I just love it when the people behind this show are inspired.  This episode was the most Tim Burten-Batman ’89-esque episode of all, and, like that film, there’s something comical about the presentation, and how the music isn’t afraid to play up those comic notions a bit.  There’s a scene set in a hardware store, only it’s not a hardware store.. it’s a store where they sell equipment for explosives, as well all kinds of other weapons top to bottom, and it’s bigger than the giant Home Depot down the road from my house.  “Can we get a price check of brass knuckles in toxic green?” Makes you realize what level the writers of this show are working on!

Oh, and the scene ends with the cops busting the entire store, and a loser tries to steel explosives by shoving them down his pants. He gets outside to the fence before being shot, and the blood spurts out from him like a fountain. The next shot the cops fire he blows up in an explosion. Tarantino, are you taking notes?

The episode gives us one hell of an exposition dump – and normally that wouldn’t be a good thing – but I love it here, as we see a flashback to the early days of the city as if through one of the cruddy old video cameras of the time – and we learn a bit about the rise of the most powerful families of Gotham, including the Galavans and the Waynes, and it ends with a man’s forearm being cut off mid-bone. I am not sure if the creators are getting any of this lore from the Batman comic books, but I’m gonna guess right now: no.

I don’t even feel like going into the plot of the episode; it’s kind of all standard stuff, about how the Penguin is trying to find something he can use against Galavan, and about how Galavan is looking for Gordon’s support (just like any evil mayor wanna-be would try to do). It’s the kind of plotting you’d see in (surprise, surprise) a comic book. I want to talk about the moments.

Gotham
The cops are on the case!

The Penguin recruits a group of thugs from the Narrows to commit some arson and larceny of  some Wayne buildings at Galavan’s request, so these thugs force a shy young woman – the kind of woman with no family at all who has trouble asserting herself – whose a friend of Selina’s to do the dirty work. “Once you light the fuse, you’ll have a minute and a half” they tell her over the radio, and once she lights it, they tell her to go to the safe, because it’s time to steal whatever’s in there (remember, the fuse has already been lit). It’s here where she seems to lose contact with them. Turns out, they were just playing and psyching her out. It’s a throw-away moment that exists for the sake of itself, and made me appreciate the craftsmanship that goes into making a show that is just this side of twisted.

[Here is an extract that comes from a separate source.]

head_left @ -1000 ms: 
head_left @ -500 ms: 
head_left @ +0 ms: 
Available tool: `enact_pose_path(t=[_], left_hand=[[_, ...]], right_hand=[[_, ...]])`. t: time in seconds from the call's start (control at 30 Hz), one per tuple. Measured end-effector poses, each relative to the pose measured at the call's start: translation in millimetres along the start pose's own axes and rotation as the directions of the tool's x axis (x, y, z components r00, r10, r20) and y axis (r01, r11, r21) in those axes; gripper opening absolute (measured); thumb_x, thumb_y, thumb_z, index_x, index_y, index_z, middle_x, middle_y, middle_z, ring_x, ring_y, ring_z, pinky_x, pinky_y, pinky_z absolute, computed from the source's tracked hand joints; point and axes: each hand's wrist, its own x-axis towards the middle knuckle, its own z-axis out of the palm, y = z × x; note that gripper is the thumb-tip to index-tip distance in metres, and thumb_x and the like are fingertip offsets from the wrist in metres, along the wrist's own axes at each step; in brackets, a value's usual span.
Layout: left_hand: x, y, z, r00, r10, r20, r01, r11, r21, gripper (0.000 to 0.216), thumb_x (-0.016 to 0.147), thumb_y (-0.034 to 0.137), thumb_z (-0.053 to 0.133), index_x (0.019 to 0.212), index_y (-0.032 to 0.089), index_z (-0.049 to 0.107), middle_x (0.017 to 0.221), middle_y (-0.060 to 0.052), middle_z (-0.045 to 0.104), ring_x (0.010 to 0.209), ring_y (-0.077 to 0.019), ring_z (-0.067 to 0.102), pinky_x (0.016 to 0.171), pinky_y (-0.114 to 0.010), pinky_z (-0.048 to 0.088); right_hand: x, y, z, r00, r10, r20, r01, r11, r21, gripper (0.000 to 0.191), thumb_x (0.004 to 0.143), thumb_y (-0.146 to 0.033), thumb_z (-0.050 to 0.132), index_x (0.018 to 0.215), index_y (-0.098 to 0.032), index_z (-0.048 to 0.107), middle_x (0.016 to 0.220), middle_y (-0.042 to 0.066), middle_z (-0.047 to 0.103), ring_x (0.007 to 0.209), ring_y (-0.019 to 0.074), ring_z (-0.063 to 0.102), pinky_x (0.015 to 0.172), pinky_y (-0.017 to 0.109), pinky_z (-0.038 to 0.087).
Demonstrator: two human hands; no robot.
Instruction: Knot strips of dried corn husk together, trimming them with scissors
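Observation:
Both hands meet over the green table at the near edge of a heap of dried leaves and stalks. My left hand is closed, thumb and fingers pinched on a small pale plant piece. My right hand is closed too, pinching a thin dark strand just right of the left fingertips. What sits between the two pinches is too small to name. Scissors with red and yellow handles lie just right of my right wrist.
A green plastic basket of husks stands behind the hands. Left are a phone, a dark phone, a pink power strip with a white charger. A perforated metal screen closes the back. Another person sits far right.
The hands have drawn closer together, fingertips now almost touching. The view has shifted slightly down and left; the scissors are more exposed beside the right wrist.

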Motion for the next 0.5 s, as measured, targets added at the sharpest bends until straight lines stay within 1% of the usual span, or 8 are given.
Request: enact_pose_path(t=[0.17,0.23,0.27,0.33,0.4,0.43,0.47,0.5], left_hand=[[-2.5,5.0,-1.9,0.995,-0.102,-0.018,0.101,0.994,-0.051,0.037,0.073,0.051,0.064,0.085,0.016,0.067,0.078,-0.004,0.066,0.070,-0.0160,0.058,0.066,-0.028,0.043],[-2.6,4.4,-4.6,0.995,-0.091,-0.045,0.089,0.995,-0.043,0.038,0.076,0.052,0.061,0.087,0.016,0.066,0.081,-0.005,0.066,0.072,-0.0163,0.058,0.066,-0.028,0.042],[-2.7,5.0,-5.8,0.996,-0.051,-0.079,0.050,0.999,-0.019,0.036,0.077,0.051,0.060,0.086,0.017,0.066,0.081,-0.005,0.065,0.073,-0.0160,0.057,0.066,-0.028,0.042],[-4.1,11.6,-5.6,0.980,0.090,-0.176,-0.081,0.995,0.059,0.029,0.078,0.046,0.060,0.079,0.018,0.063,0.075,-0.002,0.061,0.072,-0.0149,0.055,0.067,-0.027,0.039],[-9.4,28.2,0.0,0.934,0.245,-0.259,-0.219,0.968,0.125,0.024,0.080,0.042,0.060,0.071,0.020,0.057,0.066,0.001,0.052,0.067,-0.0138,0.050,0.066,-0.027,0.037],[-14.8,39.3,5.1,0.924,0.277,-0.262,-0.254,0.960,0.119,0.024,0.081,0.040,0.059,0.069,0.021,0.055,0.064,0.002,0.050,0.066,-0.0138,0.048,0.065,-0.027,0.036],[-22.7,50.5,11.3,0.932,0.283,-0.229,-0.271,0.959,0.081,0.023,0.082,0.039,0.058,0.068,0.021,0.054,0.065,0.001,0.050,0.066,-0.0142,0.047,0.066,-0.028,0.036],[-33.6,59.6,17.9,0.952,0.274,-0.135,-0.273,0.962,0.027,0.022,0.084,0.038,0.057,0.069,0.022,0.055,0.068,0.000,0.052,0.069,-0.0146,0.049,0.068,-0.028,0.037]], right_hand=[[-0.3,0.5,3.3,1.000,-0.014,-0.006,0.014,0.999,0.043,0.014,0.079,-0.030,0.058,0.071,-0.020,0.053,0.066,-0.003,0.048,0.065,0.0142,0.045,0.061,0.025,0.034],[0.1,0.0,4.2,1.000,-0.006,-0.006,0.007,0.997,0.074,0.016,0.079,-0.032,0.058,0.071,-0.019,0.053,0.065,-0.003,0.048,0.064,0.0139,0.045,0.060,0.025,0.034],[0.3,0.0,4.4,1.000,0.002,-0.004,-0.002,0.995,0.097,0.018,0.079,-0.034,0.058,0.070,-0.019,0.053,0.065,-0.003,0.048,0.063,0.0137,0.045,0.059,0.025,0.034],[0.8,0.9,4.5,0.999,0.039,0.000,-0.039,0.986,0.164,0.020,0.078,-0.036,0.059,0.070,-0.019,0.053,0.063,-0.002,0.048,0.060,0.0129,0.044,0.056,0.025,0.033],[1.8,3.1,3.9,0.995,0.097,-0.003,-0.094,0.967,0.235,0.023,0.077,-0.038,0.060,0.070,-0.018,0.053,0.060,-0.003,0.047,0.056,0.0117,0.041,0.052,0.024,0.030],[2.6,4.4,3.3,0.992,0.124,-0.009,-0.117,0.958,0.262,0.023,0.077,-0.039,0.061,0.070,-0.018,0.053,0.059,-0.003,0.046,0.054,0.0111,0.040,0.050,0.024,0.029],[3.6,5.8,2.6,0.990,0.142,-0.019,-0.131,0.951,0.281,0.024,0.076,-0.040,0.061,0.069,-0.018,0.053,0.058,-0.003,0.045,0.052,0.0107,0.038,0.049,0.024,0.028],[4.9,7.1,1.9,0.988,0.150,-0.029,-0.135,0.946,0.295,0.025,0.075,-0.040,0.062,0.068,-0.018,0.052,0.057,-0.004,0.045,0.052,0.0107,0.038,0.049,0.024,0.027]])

There’s a moment where Gordon is looking at a large map, where the buildings that have been burned are all marked and they form a kind of line that he can trace with a marker, and he simply points to the next building in that line as the obvious next target. Ha! Reminds me of that scene in the “Red Hood” episode where he comes onto the scene of a bank robbery and starts looking around. He seems to have an idea of what to do next when he looks up and realizes that the bank has a camera system installed.  Or how about way back in “Balloonman” where Gordon and Bullock somehow don’t know that whatever goes up (even what’s attached to a balloon) must come down. I know critics try to use these moments against the show, but I think these moments are just the show’s way of satirizing the cliches of the hard-boiled cop shows.

Kind of like the moment in this episode where Gordon and Bullock set up a stakeout. The stakeout bit lasts all of two minutes of screen-time, and was clearly written is so Bullock could say “Yay, stakeout, I’ll buy the donuts.”  Yes, there’s a great multifaceted character there in detective Bullock, but it’s almost more entertaining to see him be the cliche we all know he is.